Thank you for considering contributing to dlt! We appreciate your help in making dlt better. This document will guide you through the process of contributing to the project.

Table of Contents

  1. Getting Started
  2. Submitting Changes
  3. Adding or updating core dependencies
  4. Linting
  5. Testing
  6. Local Development
  7. Publishing (Maintainers Only)
  8. Resources

Before You Begin

  • Proposing significant changes or enhancements: If you're thinking about making significant changes, make sure to submit an issue first. This ensures your efforts align with the project's direction and that you don't invest time on a feature that may not be merged. Please note:

    • 📣 New destinations are unlikely to be merged due to high maintenance cost (but we are happy to improve SQLAlchemy destination to handle more dialects)
    • Significant changes require tests and docs and in many cases writing tests will be more laborious than writing code
    • There's probably an issue for it—if so feel free to implement it
  • Small improvements: We are super happy to get improvements if they are tested and documented.

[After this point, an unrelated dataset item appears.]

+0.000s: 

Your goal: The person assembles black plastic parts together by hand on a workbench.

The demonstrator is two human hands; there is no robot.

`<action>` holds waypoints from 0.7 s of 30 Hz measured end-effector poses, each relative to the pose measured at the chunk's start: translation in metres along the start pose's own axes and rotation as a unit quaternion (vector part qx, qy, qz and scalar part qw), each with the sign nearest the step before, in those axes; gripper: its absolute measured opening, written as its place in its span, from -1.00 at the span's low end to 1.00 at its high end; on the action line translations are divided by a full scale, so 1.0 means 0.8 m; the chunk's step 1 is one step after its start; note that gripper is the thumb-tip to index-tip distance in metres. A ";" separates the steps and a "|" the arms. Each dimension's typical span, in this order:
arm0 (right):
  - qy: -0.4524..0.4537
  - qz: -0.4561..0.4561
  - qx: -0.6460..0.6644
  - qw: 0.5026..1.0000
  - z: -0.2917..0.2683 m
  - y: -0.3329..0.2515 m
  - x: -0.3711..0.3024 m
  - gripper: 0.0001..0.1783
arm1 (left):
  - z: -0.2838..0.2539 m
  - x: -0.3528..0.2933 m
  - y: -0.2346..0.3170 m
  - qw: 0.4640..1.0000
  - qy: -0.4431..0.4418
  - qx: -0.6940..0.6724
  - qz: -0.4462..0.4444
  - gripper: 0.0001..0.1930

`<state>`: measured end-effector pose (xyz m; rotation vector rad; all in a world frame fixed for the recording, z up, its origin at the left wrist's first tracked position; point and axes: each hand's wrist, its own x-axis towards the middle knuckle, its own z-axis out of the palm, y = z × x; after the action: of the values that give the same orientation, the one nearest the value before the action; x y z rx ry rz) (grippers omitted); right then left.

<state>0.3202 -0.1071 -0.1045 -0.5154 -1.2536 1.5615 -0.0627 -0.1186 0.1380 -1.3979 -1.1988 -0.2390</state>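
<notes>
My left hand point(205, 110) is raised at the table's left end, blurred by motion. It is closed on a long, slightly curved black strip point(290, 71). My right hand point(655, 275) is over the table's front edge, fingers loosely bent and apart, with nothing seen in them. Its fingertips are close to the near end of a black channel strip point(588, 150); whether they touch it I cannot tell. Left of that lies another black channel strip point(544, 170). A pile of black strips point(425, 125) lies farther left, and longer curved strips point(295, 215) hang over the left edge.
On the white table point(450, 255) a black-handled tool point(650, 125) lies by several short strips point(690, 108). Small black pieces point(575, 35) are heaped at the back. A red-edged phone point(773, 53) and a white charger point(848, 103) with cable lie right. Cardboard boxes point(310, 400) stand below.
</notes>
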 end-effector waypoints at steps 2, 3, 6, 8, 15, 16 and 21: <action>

    • more auth methods for destinations, optimization, additional options
    • quality of life—better log messages, improved exceptions, fixing inconsistent behaviors
  • Fixing bugs:

    • Check existing issues: search open issues to see if the bug you've found is already reported.
      • If not reported, create a new issue. You're more than welcome to fix it and submit a pull request with your solution. Thank you!
      • If the bug is already reported, please leave a comment on that issue stating you're working on fixing it. This helps keep everyone updated and avoids duplicate efforts.

Getting Started

To get started, follow these steps:

  1. Fork the dlt repository and clone it to your local machine.
  2. Install uv with make install-uv (or follow the official instructions.
  3. Run make dev to install all dependencies including dev ones.
  4. Activate your venv with make shell and starting working, or prepend all commands with uv run to run within the uv environment. uv run is encouraged as it will automatically keep you project dependencies up to date.

Submitting Changes

When you're ready to contribute, follow these steps:

  1. Create an issue describing the feature, bug fix, or improvement you'd like to make.
  2. Create a new branch in your forked repository for your changes.
  3. Write your code and tests.
  4. Lint your code by running make lint and test common modules with make test-common.
  5. If you're working on destination code, contact us to get access to test destinations.
  6. If you have added, removed or updated dependencies in the pyproject.toml, make sure uv.lock is up to date by running uv lock. If you are merging in upstream changes from the devel branch and get a conflict on the lockfile, it's best to take the devel version and re-run uv lock to re-apply your changes.
  7. Create a pull request targeting the devel branch of the main repository.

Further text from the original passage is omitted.